→ WHAT YOU HAVE TO DO:
Give back an exact copy of the lines from the start of the material through the line bearing "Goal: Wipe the". Include both ends and nothing else.

[GIVEN MATERIAL Boundary: Start]

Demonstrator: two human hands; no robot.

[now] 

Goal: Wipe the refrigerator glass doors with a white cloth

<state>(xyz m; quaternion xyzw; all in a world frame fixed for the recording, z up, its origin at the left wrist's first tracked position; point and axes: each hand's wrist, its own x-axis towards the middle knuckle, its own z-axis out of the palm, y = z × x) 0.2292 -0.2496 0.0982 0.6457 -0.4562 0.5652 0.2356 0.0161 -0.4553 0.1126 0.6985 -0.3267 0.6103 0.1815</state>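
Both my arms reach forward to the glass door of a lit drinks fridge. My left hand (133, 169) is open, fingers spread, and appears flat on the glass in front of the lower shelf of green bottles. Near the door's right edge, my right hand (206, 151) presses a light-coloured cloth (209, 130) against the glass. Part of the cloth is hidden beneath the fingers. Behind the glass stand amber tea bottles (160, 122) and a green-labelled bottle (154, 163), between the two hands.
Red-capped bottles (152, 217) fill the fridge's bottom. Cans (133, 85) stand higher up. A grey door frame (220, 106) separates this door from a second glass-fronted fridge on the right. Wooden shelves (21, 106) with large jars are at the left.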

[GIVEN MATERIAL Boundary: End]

→ EXERCISE OUTPUT:
Demonstrator: two human hands; no robot.

[now] 

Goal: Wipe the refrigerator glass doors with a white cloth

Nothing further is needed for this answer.